◆ **Task**
Only the lines from the beginning of the material below through the line with "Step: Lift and" should be retyped exactly, and pictures are to be skipped.

Data below Block Start

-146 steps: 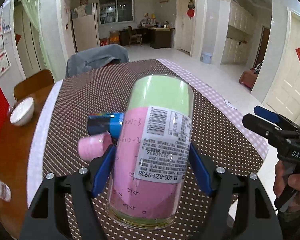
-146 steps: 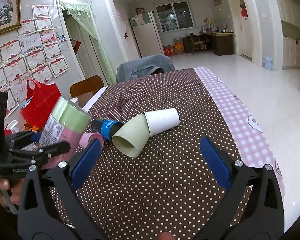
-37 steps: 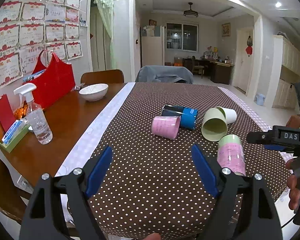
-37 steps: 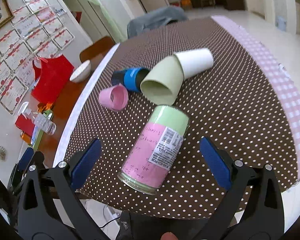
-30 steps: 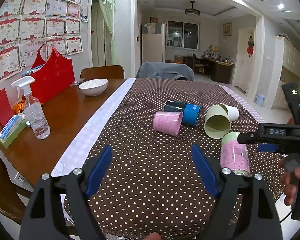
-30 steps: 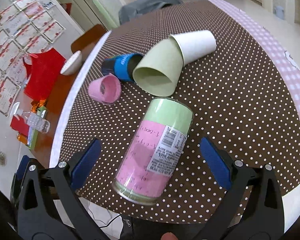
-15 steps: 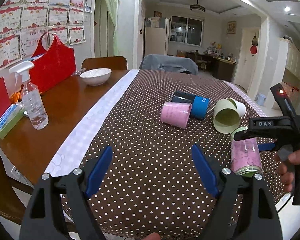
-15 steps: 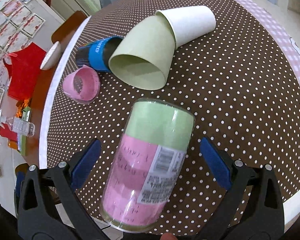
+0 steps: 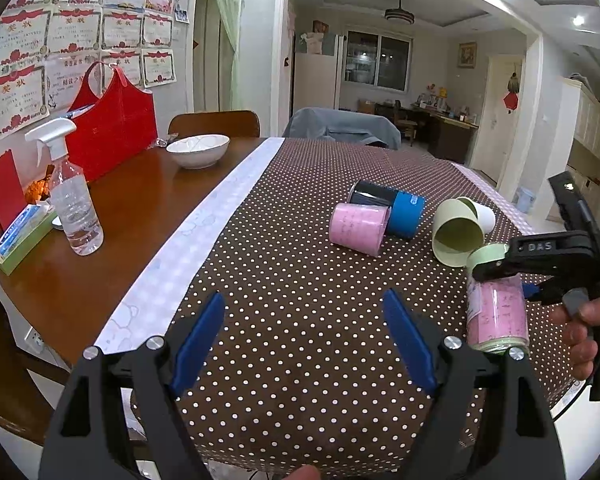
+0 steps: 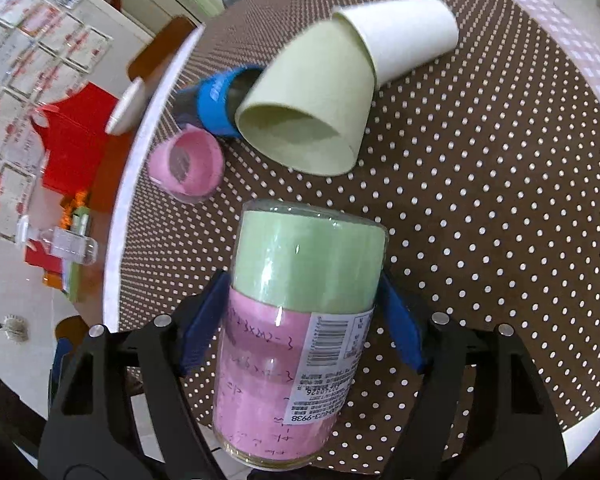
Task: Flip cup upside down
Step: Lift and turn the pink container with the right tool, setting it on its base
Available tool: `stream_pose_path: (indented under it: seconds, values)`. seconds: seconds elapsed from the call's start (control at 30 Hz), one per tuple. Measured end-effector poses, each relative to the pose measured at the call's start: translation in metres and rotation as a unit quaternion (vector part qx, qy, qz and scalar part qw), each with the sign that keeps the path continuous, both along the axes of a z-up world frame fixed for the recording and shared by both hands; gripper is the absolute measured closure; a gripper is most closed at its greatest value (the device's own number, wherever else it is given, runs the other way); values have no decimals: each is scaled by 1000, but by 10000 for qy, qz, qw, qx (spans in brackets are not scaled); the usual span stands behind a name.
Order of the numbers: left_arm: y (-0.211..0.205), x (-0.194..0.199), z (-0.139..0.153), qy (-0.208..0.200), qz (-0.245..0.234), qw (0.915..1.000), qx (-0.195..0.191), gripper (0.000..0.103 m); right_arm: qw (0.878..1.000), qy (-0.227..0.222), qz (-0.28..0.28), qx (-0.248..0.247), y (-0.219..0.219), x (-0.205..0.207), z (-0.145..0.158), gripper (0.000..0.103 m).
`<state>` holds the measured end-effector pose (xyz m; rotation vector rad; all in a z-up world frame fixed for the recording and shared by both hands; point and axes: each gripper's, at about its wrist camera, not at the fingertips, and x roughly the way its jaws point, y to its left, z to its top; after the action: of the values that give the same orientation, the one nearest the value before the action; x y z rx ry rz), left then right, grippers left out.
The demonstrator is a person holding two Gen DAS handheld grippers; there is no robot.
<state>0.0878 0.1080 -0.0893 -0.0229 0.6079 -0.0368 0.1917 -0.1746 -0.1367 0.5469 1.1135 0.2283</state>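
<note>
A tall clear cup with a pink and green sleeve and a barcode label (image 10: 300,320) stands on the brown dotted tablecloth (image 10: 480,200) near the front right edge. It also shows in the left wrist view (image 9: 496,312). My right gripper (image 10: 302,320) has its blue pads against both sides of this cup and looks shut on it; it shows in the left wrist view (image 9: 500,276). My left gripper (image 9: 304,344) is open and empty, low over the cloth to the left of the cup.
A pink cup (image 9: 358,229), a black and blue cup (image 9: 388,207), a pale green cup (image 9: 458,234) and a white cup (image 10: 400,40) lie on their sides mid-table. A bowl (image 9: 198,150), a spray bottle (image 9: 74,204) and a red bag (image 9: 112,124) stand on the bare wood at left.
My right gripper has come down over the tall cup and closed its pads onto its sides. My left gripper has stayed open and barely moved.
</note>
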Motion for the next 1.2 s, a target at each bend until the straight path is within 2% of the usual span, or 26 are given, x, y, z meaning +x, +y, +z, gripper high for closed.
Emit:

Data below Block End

◆ **Expected answer**
-146 steps: 
-146 steps: 
-37 steps: 
-37 steps: 
-30 steps: 
-30 steps: 
-15 steps: 
-15 steps: 
+0 steps: 
+0 steps: 
Task: Flip cup upside down
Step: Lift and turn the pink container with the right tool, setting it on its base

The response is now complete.